Dependency archives are ordinary ZIP files. Advanced users might choose to build archives with their own tools rather than using the Data Flow Dependency Packager. A correctly constructed dependency archive has this general outline:

python
python/lib
python/lib/python3.6/<your_library1>
python/lib/python3.6/<your_library2>
python/lib/python3.6/<...>
python/lib/python3.6/<your_libraryN>
python/lib/user
python/lib/user/<your_static_data>
java
java/<your_jar_file1>
java/<...>
java/<your_jar_fileN>
Note

Data Flow extracts archive files under /opt/dataflow directory.

Validate an Archive.zip File Using the Data Flow Dependency Packager

You can use the Data Flow Dependency Packager to validate an archive.zip file locally, before uploading the file to Object Storage.

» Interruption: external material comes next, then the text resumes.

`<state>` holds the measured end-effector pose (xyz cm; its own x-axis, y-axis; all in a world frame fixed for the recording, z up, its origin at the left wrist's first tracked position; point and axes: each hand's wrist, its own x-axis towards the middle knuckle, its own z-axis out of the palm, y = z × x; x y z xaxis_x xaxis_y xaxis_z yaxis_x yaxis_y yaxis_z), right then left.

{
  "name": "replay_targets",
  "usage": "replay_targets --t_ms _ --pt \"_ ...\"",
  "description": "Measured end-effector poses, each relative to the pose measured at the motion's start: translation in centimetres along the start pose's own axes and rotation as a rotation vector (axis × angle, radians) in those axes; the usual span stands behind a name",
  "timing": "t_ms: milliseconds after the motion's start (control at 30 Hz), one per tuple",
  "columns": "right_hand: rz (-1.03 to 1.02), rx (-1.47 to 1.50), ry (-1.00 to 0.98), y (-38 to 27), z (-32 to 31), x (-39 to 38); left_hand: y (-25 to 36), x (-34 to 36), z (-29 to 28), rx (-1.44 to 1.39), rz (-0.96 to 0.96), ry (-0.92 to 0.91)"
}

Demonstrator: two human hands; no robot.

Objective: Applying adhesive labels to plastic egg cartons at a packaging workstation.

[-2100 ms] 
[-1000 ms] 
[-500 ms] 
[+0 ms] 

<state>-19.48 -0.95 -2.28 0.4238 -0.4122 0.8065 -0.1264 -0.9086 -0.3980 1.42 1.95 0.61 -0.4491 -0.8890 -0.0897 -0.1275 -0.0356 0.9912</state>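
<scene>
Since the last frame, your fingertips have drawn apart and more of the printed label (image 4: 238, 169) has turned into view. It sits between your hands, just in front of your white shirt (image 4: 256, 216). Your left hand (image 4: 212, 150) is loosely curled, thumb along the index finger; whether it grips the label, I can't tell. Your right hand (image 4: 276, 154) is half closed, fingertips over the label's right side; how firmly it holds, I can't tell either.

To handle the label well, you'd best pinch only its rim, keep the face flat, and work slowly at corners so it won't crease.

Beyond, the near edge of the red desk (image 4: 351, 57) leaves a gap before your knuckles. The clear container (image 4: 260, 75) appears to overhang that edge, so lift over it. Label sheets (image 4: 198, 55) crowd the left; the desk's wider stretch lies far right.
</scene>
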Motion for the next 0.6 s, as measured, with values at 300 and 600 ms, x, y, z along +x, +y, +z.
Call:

Navigate to the directory containing the archive.zip file, and run the following commands, depending on the shape:

ARM64:
docker run --platform linux/arm64 --rm -v $(pwd):/opt/dataflow  --pull always -it phx.ocir.io/axmemlgtri2a/dataflow/dependency-packager-linux_arm64_v8:latest  -p 3.11 --validate archive.zip
AMD64:
docker run --platform linux/amd64 --rm -v $(pwd):/opt/dataflow  --pull always -it phx.ocir.io/axmemlgtri2a/dataflow/dependency-packager-linux_x86_64:latest   -p 3.11 --validate archive.zip

Example Requirements.txt and Packages.txt Files

This example of a requirements.txt file includes the Data Flow SDK for Python version 2.14.3 in a Data Flow Application:
-i https://pypi.org/simple
certifi==2020.4.5.1
cffi==1.14.0
configparser==4.0.2
cryptography==2.8
oci==2.14.3
pycparser==2.20
pyopenssl==19.1.0
python-dateutil==2.8.1
pytz==2020.1
six==1.15.0
This example of a requirements.txt file includes a mix of PyPI sources, web sources, and local sources for Python wheel files:
-i https://pypi.org/simple
blis==0.4.1
catalogue==1.0.0
certifi==2020.4.5.1
chardet==3.0.4
cymem==2.0.3
https://github.com/explosion/spacy-models/releases/download/en_core_web_sm-2.2.0/en_core_web_sm-2.2.0.tar.gz#egg=en-core-web-sm
idna==2.9
importlib-metadata==1.6.0 ; python_version < '3.8'
murmurhash==1.0.2
numpy==1.18.3
plac==1.1.3
preshed==3.0.2
requests==2.23.0
spacy==2.2.4
srsly==1.0.2
thinc==7.4.0
tqdm==4.45.0
urllib3==1.25.9
wasabi==0.6.0
zipp==3.1.0
/opt/dataflow/mywheel-0.1-py3-none-any.whl
To connect to Oracle databases such as ADW, you need to include Oracle JDBC JAR files. Download and extract the compatible driver JAR files into a directory under where you build the package. For example, to package the Oracle 18.3 (18c) JDBC driver, ensure all these JARs are present:
ojdbc8-18.3.jar
oraclepki-18.3.jar
osdt_cert-18.3.jar
osdt_core-18.3.jar
ucp-18.3.jar